Mazza decided to defect. In exchange for a guilty plea and his testimony, Mazza was sentenced to 90 days in addition to the five years he’d already spent in jail. He was released in 2024 and is believed to be living under witness protection. His attorney didn’t respond to a request for comment.

Because he turned on the Aryan Brotherhood, Mazza testified, “I will be hunted for the rest of my life.”

A new generation kills for the Aryan Brotherhood

By 2020, PEN1’s founders were gone, dead or had dropped out, but a new generation would bring the gang even closer to the Aryan Brotherhood.

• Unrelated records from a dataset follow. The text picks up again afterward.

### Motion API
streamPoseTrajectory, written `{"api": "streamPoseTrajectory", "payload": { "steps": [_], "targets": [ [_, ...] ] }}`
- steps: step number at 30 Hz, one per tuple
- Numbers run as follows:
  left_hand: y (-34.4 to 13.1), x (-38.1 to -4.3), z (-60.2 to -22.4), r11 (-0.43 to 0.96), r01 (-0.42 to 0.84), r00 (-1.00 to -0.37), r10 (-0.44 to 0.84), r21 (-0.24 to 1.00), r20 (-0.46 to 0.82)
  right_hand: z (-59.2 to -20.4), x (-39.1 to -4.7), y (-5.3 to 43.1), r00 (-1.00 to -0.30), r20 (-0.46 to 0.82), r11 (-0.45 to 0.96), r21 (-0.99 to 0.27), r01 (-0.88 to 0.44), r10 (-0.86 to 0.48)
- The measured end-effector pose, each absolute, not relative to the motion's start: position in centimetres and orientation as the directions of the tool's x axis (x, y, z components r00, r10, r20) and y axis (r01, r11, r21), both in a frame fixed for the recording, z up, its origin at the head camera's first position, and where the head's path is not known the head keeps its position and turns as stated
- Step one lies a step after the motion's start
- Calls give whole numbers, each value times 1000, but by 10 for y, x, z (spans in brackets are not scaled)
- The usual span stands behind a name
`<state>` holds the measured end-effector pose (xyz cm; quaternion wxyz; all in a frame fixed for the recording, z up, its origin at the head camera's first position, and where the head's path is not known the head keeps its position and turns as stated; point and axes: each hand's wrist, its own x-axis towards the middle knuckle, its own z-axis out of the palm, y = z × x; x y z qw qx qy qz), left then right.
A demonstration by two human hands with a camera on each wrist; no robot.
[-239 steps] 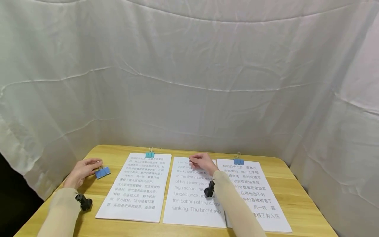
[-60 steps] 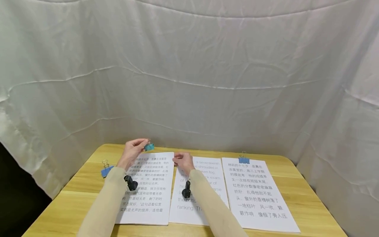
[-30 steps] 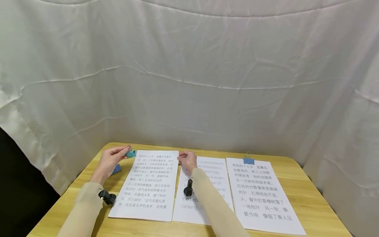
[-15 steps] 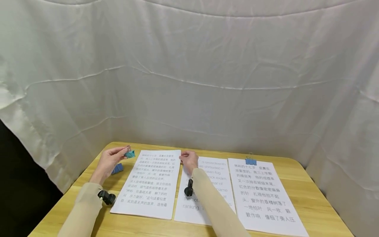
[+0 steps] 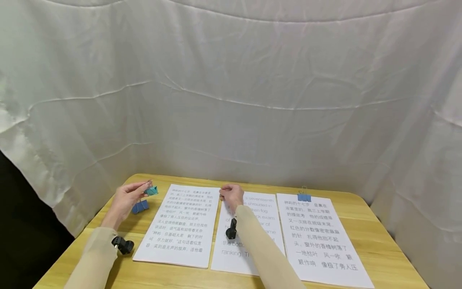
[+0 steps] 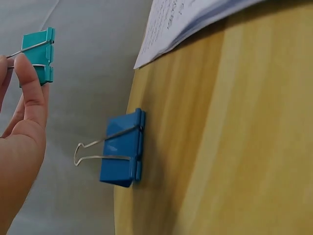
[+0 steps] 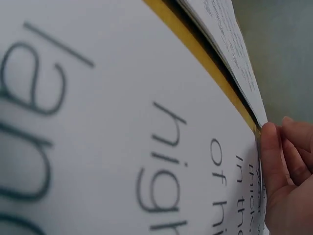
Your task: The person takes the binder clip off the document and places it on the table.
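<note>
My left hand pinches a teal binder clip by its wire handles, held above the table left of the left paper stack. In the left wrist view the teal clip is off any paper, and a larger blue binder clip sits on the wood below it. My right hand is at the top right corner of the left stack, over the upper left of the middle stack. In the right wrist view its thumb and finger are loosely bent beside that corner, with no paper visible between them.
A third stack lies at the right, with a blue binder clip on its top edge. All three stand side by side on a wooden table. A pale curtain hangs behind the table.
The blue clip, earlier in my left hand, now sits on the table; the teal clip came off the left stack into that hand. The stack's raised corner has dropped beside my right fingers.
</note>
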<state>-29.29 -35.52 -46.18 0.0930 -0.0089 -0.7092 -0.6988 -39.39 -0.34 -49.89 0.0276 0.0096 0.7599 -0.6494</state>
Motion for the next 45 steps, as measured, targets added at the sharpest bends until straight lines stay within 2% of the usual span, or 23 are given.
{"api": "streamPoseTrajectory", "payload": {
  "steps": [3,11,18,23,38,45],
  "targets": [
    [-358,-291,-465,-9,156,-981,-116,988,154,-501,-393,0,-997,-69,153,-986,64,-30],
    [-364,-284,-470,14,147,-984,-101,989,148,-501,-386,8,-996,-75,155,-986,66,-52],
    [-370,-273,-466,218,27,-978,-197,976,72,-498,-379,16,-993,-57,157,-987,41,-105],
    [-378,-264,-465,253,-43,-977,-213,967,12,-496,-377,21,-991,-55,182,-983,33,-119],
    [-407,-249,-472,144,-114,-990,-103,983,-100,-490,-373,46,-989,-67,215,-976,37,-134],
    [-414,-242,-475,118,-212,-976,-83,970,-203,-490,-370,56,-986,-83,199,-979,54,-144]
  ]
}}
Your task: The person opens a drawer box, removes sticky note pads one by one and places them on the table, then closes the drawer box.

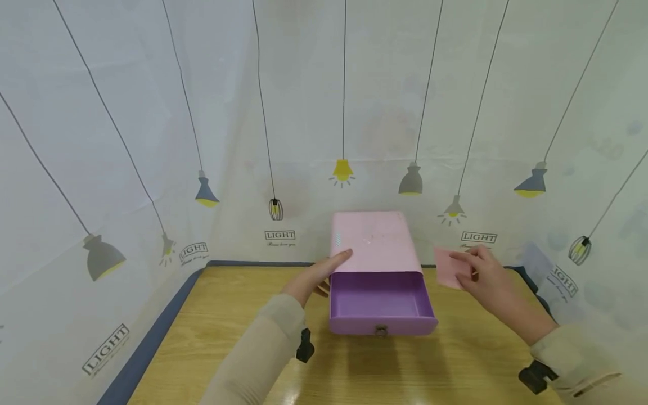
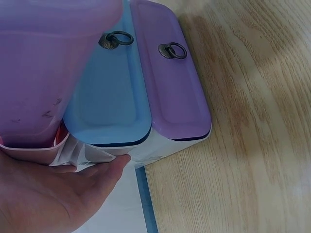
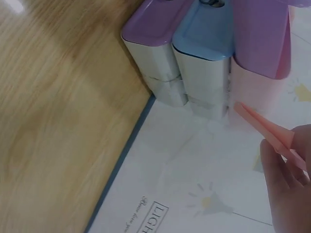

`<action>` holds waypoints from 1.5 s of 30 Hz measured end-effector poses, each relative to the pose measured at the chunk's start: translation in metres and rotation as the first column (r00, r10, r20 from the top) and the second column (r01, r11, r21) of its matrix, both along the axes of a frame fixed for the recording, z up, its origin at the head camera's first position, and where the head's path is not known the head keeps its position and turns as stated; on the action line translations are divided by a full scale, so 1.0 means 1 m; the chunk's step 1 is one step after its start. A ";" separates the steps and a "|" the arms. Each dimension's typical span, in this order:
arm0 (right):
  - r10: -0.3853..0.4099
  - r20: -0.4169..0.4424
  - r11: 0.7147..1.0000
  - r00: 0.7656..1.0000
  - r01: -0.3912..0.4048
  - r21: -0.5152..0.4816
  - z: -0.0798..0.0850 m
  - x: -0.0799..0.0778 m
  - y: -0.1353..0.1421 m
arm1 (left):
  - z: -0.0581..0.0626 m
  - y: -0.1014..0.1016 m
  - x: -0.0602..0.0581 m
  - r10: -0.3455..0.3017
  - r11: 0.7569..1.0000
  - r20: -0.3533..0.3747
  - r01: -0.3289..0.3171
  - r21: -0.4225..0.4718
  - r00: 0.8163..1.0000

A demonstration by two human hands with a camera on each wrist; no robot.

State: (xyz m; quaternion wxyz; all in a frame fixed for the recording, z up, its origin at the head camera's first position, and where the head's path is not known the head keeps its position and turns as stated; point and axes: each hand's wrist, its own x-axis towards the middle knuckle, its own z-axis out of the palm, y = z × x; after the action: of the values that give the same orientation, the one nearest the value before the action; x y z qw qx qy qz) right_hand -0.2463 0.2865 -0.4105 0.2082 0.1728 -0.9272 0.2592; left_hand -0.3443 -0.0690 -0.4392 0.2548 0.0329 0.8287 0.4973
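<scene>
A small drawer unit (image 1: 374,242) with a pink top stands at the back of the table. Its top purple drawer (image 1: 383,325) is pulled out, and the part of its inside that shows holds nothing. Below it, a blue drawer (image 2: 109,97) and another purple drawer (image 2: 177,92) are closed, each with a ring pull. My left hand (image 1: 315,277) rests against the unit's left side, thumb on the top, fingers fairly straight along the side. To the right of the unit, my right hand (image 1: 488,281) pinches pink sticky notes (image 1: 448,269) between thumb and fingers, apart from the drawer.
The wood-grain table (image 1: 228,315) extends in front and to both sides. Behind it hangs a white cloth (image 1: 304,112) printed with lamps, with a dark blue edge (image 1: 167,320) along the table. Dark camera mounts (image 1: 305,346) sit on both wrists.
</scene>
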 end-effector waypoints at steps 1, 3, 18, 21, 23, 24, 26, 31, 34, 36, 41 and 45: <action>-0.002 -0.015 1.000 1.000 0.002 0.000 -0.003 -0.002 0.001 | 0.001 0.000 0.000 0.001 1.000 0.000 -0.001 -0.003 1.000; 0.000 -0.040 1.000 0.999 0.000 -0.009 -0.010 -0.006 0.001 | 0.002 0.000 -0.001 0.007 1.000 -0.003 -0.007 -0.007 1.000; -0.028 0.207 0.999 0.978 0.032 -0.016 -0.049 -0.015 0.007 | -0.005 0.004 -0.001 0.020 1.000 0.013 -0.020 -0.007 1.000; -0.033 0.215 0.999 0.976 0.039 -0.023 -0.060 -0.021 0.008 | -0.006 0.004 -0.002 0.024 1.000 0.006 -0.024 -0.014 1.000; -0.032 0.226 0.999 0.974 0.039 -0.030 -0.067 -0.025 0.009 | -0.006 0.004 -0.003 0.028 0.999 0.002 -0.028 -0.018 1.000; -0.028 0.233 0.999 0.972 0.038 -0.037 -0.070 -0.027 0.009 | -0.006 0.004 -0.003 0.033 0.999 0.000 -0.033 -0.021 0.999; -0.022 0.250 0.999 0.968 0.032 -0.038 -0.077 -0.030 0.010 | -0.005 0.003 -0.003 0.037 0.999 -0.003 -0.037 -0.024 0.999; -0.037 0.328 0.999 0.944 0.044 -0.015 -0.098 -0.037 0.015 | -0.003 0.003 -0.001 0.032 0.999 -0.003 -0.032 -0.033 0.999; -0.039 0.368 0.999 0.929 0.047 -0.011 -0.111 -0.039 0.020 | -0.003 0.004 0.001 0.032 0.999 0.001 -0.032 -0.031 0.999; -0.039 0.387 0.999 0.921 0.045 -0.008 -0.118 -0.040 0.023 | -0.003 0.003 0.001 0.035 0.999 -0.001 -0.035 -0.030 0.999; -0.072 0.446 0.997 0.892 0.072 0.018 -0.129 -0.044 0.028 | -0.003 0.003 0.000 0.038 0.999 -0.006 -0.038 -0.024 0.999; -0.103 0.481 0.995 0.871 0.092 0.046 -0.135 -0.047 0.032 | -0.004 0.002 -0.001 0.037 0.999 -0.006 -0.038 -0.016 0.999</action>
State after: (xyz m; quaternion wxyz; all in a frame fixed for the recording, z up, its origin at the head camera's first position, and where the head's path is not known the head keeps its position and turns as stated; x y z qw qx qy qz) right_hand -0.2934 0.3187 -0.5456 -0.0185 0.0579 -0.9601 0.2731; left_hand -0.3451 -0.0673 -0.4428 0.2435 0.0166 0.8339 0.4950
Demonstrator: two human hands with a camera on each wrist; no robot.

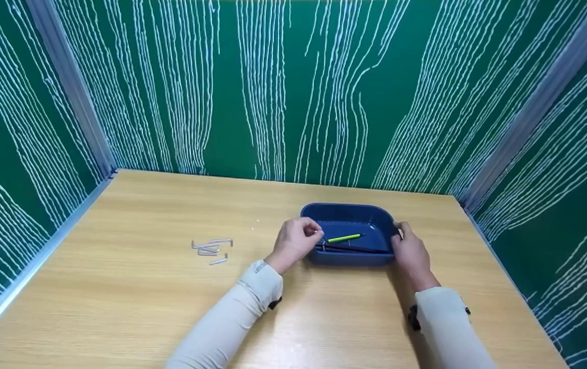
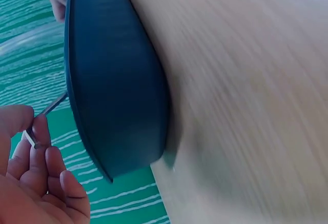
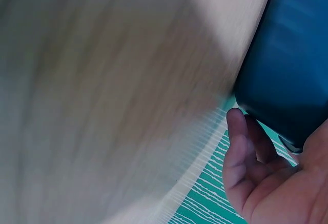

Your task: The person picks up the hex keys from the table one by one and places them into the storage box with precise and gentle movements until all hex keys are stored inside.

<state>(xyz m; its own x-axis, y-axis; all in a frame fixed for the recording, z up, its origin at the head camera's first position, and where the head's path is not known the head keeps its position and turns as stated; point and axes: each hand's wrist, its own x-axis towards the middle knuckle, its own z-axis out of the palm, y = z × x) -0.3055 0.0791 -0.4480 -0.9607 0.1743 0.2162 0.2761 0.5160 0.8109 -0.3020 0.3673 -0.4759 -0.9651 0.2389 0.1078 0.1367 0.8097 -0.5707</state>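
Note:
Over the near left side of a blue plastic bin (image 1: 350, 260), my left hand (image 1: 296, 240) pinches a small L-shaped hex key between thumb and forefinger. In the left wrist view the shaft of the hex key (image 2: 54, 103) slants past the rim of the bin. My right hand (image 1: 412, 251) grips the bin at its right end, fingers along the outside wall (image 3: 287, 70). Inside the bin lie a yellow-green pen (image 1: 346, 238) and dark slender sticks (image 1: 357, 249) along the near wall.
Several more L-shaped hex keys (image 1: 211, 248) lie in a loose group on the wooden table (image 1: 134, 307), left of the bin. Tiny white specks (image 1: 257, 221) dot the tabletop behind my left hand. Green panels with white wavy lines (image 1: 263, 102) enclose the back and sides.

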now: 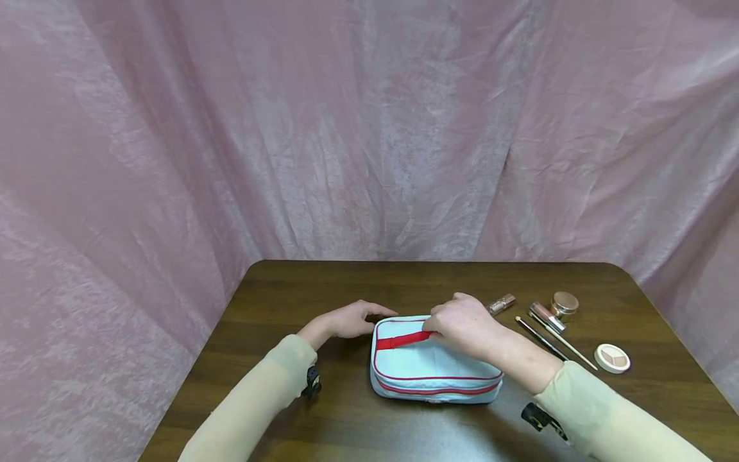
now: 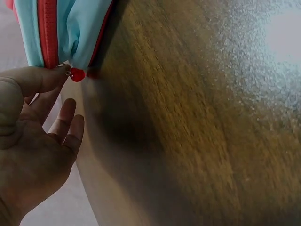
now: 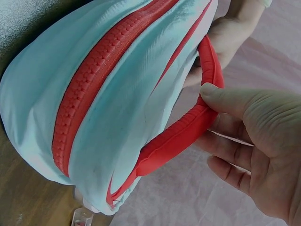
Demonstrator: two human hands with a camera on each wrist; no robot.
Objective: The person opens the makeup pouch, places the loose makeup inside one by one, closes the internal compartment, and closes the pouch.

Before he joined PEN1, Brandon “Bam Bam” Bannick whiled away his days surfing and skateboarding while living on a boat docked off Redondo Beach.

“Bam was, in one word, lost,” said Det. Louie Aguilera of the Los Angeles County Sheriff’s Department, who investigated Bannick’s role in a double homicide. “I don’t think he had a mind of his own.”

Testifying this year at a racketeering trial in Fresno, Bannick said Hall, whom he considered an “older brother,” brought him into PEN1 in 2019. Before fleeing to Costa Rica, Hall had introduced him to Johnson and another Aryan Brotherhood member, Francis Clement.

On Clement’s orders, Bannick testified, he kidnapped two men: a gangster called “Shifty,” who wasn’t kicking up a cut from his drug sales, and an Aryan Brotherhood member who’d fallen out of favor with the syndicate.

Tortured for four days in a Bellflower apartment, the hostages got hold of a gun and escaped amid a shootout, Bannick testified. According to Bannick, Clement blamed two PEN1 members, James “Jimbo” Yagle and Ronnie Ennis, who were supposed to be guarding the men. The pair had also taken two duffel bags from the hostages that Clement said belonged to the Aryan Brotherhood, Bannick testified.

Booking shot of James Yagle

James Yagle, shown in an undated photograph, was killed in Pomona on March 8, 2022.

(California Department of Corrections and Rehabilitation)

Booking photo of Ronnie Ennis beside a height chart

Ronnie Ennis, shown in a 2012 photograph, was killed in Pomona on March 8, 2022.

(California Department of Corrections and Rehabilitation)

On March 8, 2022, Bannick rounded up a crew — two other PEN1 members and an ex-con from San Diego, James “Suspect” Field — to get the bags from Yagle’s house in Lakewood.

Clement wanted them to kill Yagle and Ennis at the house, Field testified at the racketeering trial in Fresno, but Yagle’s children and girlfriend were there. Over Signal, an encrypted messaging app, Clement told Field to take the men to Pomona.

“Find a dark quiet place now,” Clement wrote to Field, according to Signal messages shown in court.

Field testified he lulled Yagle into thinking he’d be spared if he killed his friend Ennis. “I’ll do Jim first,” he wrote to Clement.

They stopped on a stretch of road with no streetlights. Field handed Yagle a gun.

But as Yagle got out of the car, Field shot him in the chest.

Ennis ran. Bannick testified that another PEN1 member, Evan “Soldier” Perkins, shot Ennis until his gun jammed. Bannick then fired three more shots into Ennis, who writhed in the dirt, screaming, he testified.

Later that night, Bannick said, he took the guns to Redondo Beach and threw them off the break wall into the sea.

Clement was convicted of ordering the killings of Yagle and Ennis. Perkins has pleaded not guilty; no trial date has been set. Bannick and Field both admitted killing Yagle and Ennis, among other crimes. In exchange for their cooperation, they testified they hope to one day be allowed to leave prison.

Bannick said his decision wasn’t just based on self-preservation. After spending two years in jail with members of the Aryan Brotherhood, he said he came to a realization: “I’m not anything like these guys.”